Emily Costanza of Walnut Creek talks to audience members at the May 2 Concord City Council meeting after making a presentation about the Bay Area housing crisis. The issue is the subject of her Girl Scout Gold Award. Courtesy Monique Costanza

WALNUT CREEK — For her Girl Scout Gold Award, Emily Costanza wanted to tackle an issue that has a huge impact on many people’s lives, so the Walnut Creek teen looked close to home for something that was affecting her own family.

For the past seven years, Costanza and her mom and two younger siblings have been living in a 1,100-square-foot Walnut Creek apartment. Prior to that, her family lived in an impressive two-story home in Antioch, but they have chosen to remain in Walnut Creek for the quality schools there despite the downsized housing situation.

“We have not wanted to stay in this apartment, but there is simply nothing on the market in Walnut Creek that my mom can afford. Our home situation is exactly what prompted my desire to do this project,” the Las Lomas High School senior said.

To combat the Bay Area issues of high rents and a lack of affordable housing, Costanza has been collecting written and videotaped testimonies from area residents facing the same issues. Her plan is to present them to California Gov. Jerry Brown alongside Assemblywoman Catharine Baker on May 17 in Sacramento.

Costanza’s wish is that her efforts will spark moratoriums on rent hikes and evictions. Along the way, citizens, elected officials and Realtors have been incredibly supportive and receptive to her project, according to Costanza.

“I am aware that my single efforts cannot spark such a huge change. Realistically, I hope that my determination and passion for this project, as well as the voices of many supporters, will speak to Gov.

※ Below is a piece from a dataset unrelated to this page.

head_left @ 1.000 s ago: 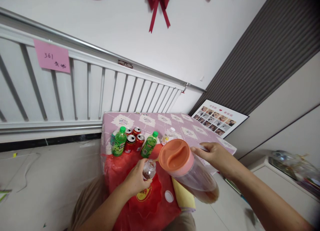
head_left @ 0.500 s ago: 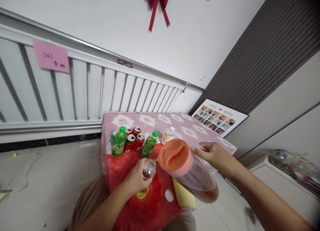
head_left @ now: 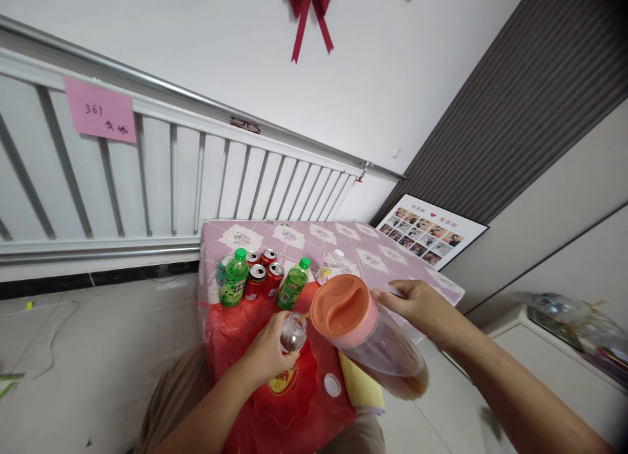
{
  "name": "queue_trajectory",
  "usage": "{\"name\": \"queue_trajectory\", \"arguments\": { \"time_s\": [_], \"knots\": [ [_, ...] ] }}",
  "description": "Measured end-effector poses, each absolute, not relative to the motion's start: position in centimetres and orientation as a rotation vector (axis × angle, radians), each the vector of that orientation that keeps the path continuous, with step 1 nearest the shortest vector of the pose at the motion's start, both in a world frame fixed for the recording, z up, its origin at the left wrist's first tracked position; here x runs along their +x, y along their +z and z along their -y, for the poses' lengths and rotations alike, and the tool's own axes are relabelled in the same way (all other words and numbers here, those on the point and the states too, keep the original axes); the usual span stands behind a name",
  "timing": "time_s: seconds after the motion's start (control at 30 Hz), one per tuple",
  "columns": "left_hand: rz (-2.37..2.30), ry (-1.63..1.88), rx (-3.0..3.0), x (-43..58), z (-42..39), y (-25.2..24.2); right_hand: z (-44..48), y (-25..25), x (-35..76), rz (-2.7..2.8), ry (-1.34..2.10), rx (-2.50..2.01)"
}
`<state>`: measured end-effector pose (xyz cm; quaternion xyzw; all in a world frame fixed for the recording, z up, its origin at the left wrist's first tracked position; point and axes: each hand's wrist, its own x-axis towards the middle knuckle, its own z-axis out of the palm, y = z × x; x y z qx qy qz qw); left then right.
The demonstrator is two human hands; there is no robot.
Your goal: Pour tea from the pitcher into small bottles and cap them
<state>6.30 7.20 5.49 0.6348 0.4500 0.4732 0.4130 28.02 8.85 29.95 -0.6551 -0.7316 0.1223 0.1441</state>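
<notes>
My left hand (head_left: 269, 350) is wrapped round a small clear bottle (head_left: 294, 333), its open mouth facing up. My right hand (head_left: 417, 308) grips the handle of a clear pitcher (head_left: 392, 362) with an orange lid (head_left: 341, 307). Tipped to the left, the pitcher holds brown liquid, and its spout meets the bottle's mouth. A thin brownish stream shows there, partly hidden by the lid. Below the pitcher a white cap (head_left: 332, 385) lies on the red tray (head_left: 309, 401). A folded yellow cloth (head_left: 362, 385) lies to its right.
Behind my left hand stand two green bottles (head_left: 234, 280), several red cans (head_left: 255, 282) and a teal can (head_left: 222, 269). A clear bottle with a white cap (head_left: 333, 264) stands farther right on the purple tablecloth (head_left: 373, 258). A white radiator (head_left: 235, 173) runs along the wall behind the table.
Almost nothing differs. The pitcher's lid has shifted very slightly left, and the small bottle stays in place.
</notes>
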Motion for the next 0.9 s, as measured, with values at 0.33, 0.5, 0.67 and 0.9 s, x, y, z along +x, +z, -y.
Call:
{"name": "queue_trajectory", "arguments": {
  "time_s": [0.33, 0.5, 0.67, 0.9],
  "knots": [
    [-1.142, 1.185, 1.599, 6.6, -7.5, 4.9, -9.0, 27.8, 29.0, 2.065, 0.457, -1.841],
    [-1.133, 1.185, 1.608, 6.7, -7.5, 5.1, -9.0, 26.5, 29.3, 2.026, 0.547, -1.803],
    [-1.109, 1.187, 1.615, 6.8, -7.4, 5.3, -9.2, 25.7, 29.5, 2.005, 0.6, -1.785],
    [-1.113, 1.165, 1.563, 6.8, -7.4, 5.2, -9.7, 24.8, 29.8, 1.968, 0.692, -1.762]
  ]
}}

Brown and inspire and urge him to take a step toward reform and reduce the hardships our community faces in the Bay Area,” she said.

In gathering evidence for her project, Costanza has heard stories of renters being forced out of longtime homes and some becoming homeless. She met one woman who had to find subsidized housing at retirement age after being homeless for a short period of time despite the fact that she wanted to work, but no one would hire her.

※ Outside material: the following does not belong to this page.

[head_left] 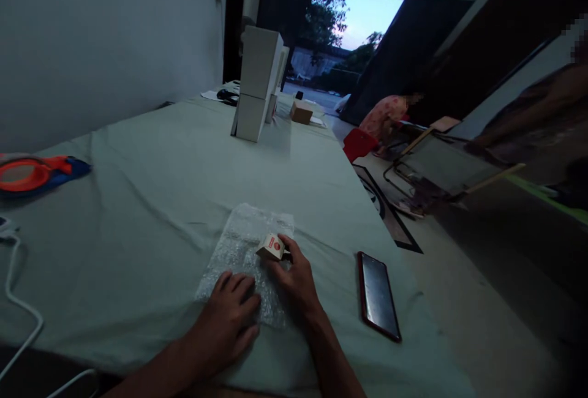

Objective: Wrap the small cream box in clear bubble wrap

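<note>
The box (271, 246), a tiny thing with a red sticker, sits tilted on the bubble wrap (239, 232). The right hand (296, 278) has its grip closed round the near end, thumb and fingers pinching it. Just left of that grip the left hand (232, 312) lies flat and open on the bubble wrap, holding nothing, pressing it onto the bench (160, 190). A phone (377, 294) lies right of the grip. White cartons (257, 82) stand well beyond it, and a cable (18, 300) is far off left.
</note>
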A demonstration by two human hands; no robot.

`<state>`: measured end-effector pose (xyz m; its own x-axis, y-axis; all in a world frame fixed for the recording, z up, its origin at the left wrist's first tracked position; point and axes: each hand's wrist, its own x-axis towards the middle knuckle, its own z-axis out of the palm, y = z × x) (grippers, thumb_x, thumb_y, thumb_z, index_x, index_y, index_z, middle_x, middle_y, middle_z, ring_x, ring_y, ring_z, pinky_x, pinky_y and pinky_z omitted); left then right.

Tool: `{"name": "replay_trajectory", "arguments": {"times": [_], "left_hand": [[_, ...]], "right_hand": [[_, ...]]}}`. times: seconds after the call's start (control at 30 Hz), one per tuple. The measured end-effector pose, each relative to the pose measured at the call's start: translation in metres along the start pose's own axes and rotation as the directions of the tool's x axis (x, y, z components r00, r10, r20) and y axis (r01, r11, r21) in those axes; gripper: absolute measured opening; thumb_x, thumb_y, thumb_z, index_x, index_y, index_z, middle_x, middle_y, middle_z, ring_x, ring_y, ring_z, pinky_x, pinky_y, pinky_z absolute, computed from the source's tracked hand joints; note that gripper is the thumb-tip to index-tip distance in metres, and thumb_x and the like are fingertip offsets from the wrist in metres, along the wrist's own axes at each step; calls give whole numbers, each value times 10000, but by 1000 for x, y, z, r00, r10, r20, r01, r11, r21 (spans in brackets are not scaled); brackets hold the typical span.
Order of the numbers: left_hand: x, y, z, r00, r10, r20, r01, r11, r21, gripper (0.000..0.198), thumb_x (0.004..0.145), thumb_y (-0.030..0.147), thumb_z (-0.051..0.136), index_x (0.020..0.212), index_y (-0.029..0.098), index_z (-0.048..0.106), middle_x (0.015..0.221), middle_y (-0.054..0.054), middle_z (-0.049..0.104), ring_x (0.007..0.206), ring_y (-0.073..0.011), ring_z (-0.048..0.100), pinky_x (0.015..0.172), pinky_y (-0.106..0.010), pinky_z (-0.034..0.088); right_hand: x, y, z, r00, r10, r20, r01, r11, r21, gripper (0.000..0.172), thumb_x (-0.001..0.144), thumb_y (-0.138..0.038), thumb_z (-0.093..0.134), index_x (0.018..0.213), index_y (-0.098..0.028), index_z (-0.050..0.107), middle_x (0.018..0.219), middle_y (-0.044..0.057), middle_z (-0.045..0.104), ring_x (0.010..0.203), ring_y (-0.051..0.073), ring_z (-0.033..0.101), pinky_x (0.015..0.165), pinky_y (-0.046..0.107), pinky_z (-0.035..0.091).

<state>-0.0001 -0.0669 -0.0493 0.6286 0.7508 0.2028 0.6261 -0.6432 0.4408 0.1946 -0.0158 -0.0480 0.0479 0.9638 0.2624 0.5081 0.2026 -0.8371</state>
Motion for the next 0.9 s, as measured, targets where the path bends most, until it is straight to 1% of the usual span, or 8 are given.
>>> {"name": "replay_trajectory", "arguments": {"times": [0.07, 0.17, 0.27, 0.37, 0.57, 0.7, 0.8, 0.9], "left_hand": [[0, 1, 0, 1000, -3, 17, 3, 1000, -9, 372, 807, 282, 639, 1170, 245, 567, 1327, -90, 523, 1229, -296, 438, 1104, -546, 263], [0, 2, -1, 1000, -6, 31, 7, 1000, -24, 381, 809, 285, 634, 1180, 246, 559, 1329, -89, 519, 1241, -297, 431, 1117, -544, 247], [0, 0, -1, 1000, -9, 30, 10, 999, -36, 375, 804, 265, 627, 1172, 245, 557, 1332, -84, 516, 1254, -292, 423, 1129, -541, 231], [0, -1, -5, 999, -8, 40, 10, 999, -47, 371, 782, 217, 623, 1146, 242, 557, 1331, -80, 518, 1256, -281, 427, 1133, -525, 239], [-4, -6, -14, 998, -6, 61, 7, 1000, -8, 495, 696, 49, 550, 1144, 261, 556, 1316, -46, 546, 1259, -252, 450, 1139, -530, 220], [-6, -12, -9, 997, 9, 72, -12, 999, 42, 472, 672, -28, 476, 1048, 231, 595, 1243, -44, 608, 1188, -244, 521, 1085, -519, 303], [-4, -16, -3, 998, 43, 38, -46, 996, 81, 380, 712, -33, 460, 974, 198, 609, 1195, -66, 640, 1166, -253, 545, 1028, -485, 372], [-3, -17, -1, 997, 76, -1, -75, 993, 96, 306, 755, -29, 453, 907, 186, 608, 1152, -70, 656, 1124, -247, 570, 996, -460, 401]], "right_hand": [[0, -1, 5, 999, -24, 33, 25, 999, -20, 537, 756, -216, 637, 1281, -189, 530, 1240, 103, 626, 1063, 243, 619, 914, 389, 509], [-2, 0, 12, 995, -31, 98, 40, 995, -90, 528, 771, -230, 649, 1286, -205, 534, 1244, 98, 621, 1134, 252, 584, 976, 424, 473], [-3, 3, 14, 989, -39, 146, 57, 990, -125, 586, 760, -187, 641, 1327, -197, 496, 1298, 108, 585, 1198, 251, 541, 1035, 442, 424], [-3, 6, 11, 986, -29, 165, 49, 992, -121, 625, 744, -144, 621, 1348, -186, 466, 1315, 115, 570, 1205, 247, 537, 1046, 439, 414], [-4, 8, 9, 989, -18, 148, 36, 992, -118, 549, 757, -160, 636, 1290, -194, 508, 1294, 108, 588, 1185, 249, 555, 1026, 445, 433], [-5, 9, 10, 989, -45, 143, 62, 991, -115, 554, 752, -146, 645, 1285, -210, 512, 1279, 100, 598, 1166, 240, 572, 1013, 429, 451], [-6, 8, 10, 990, -50, 134, 66, 991, -114, 570, 740, -134, 640, 1289, -220, 515, 1268, 94, 606, 1151, 240, 582, 1005, 429, 459], [-6, 7, 7, 990, -46, 136, 58, 995, -85, 598, 734, -129, 623, 1313, -211, 496, 1307, 103, 582, 1193, 244, 558, 1039, 442, 431]]}}
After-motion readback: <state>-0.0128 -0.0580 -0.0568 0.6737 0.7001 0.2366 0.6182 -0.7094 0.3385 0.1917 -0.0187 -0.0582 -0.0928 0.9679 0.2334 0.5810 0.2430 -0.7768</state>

“For me, the best thing I have learned by doing this project is that we are never alone in our struggles and there are always others thinking the same thing or dealing with the same issue,” she said. “Many people are fighting the same battle and willing to support anyone who will fight alongside with them.”

Along with the looming Gold Award deadline, Costanza is helping to plan her Senior Ball, studying for finals and AP exams, writing scholarship essays and playing soccer. She has been a Girl Scout for 12 years.

“Emily is the busiest young adult I know,” said her mom, Monique Lazzarini. “This teen is looking forward to graduation so she can rest.”

Even if her efforts result in a small part of the housing crisis being solved, Costanza will be pleased. She said that this problem affects most cities here.

“It will take time, but this problem can’t start to reform until a step is taken forward,” Costanza said. “Gov. Brown has to be the one to take that step because if we want California to continue to thrive, we have to be able to house our citizens.”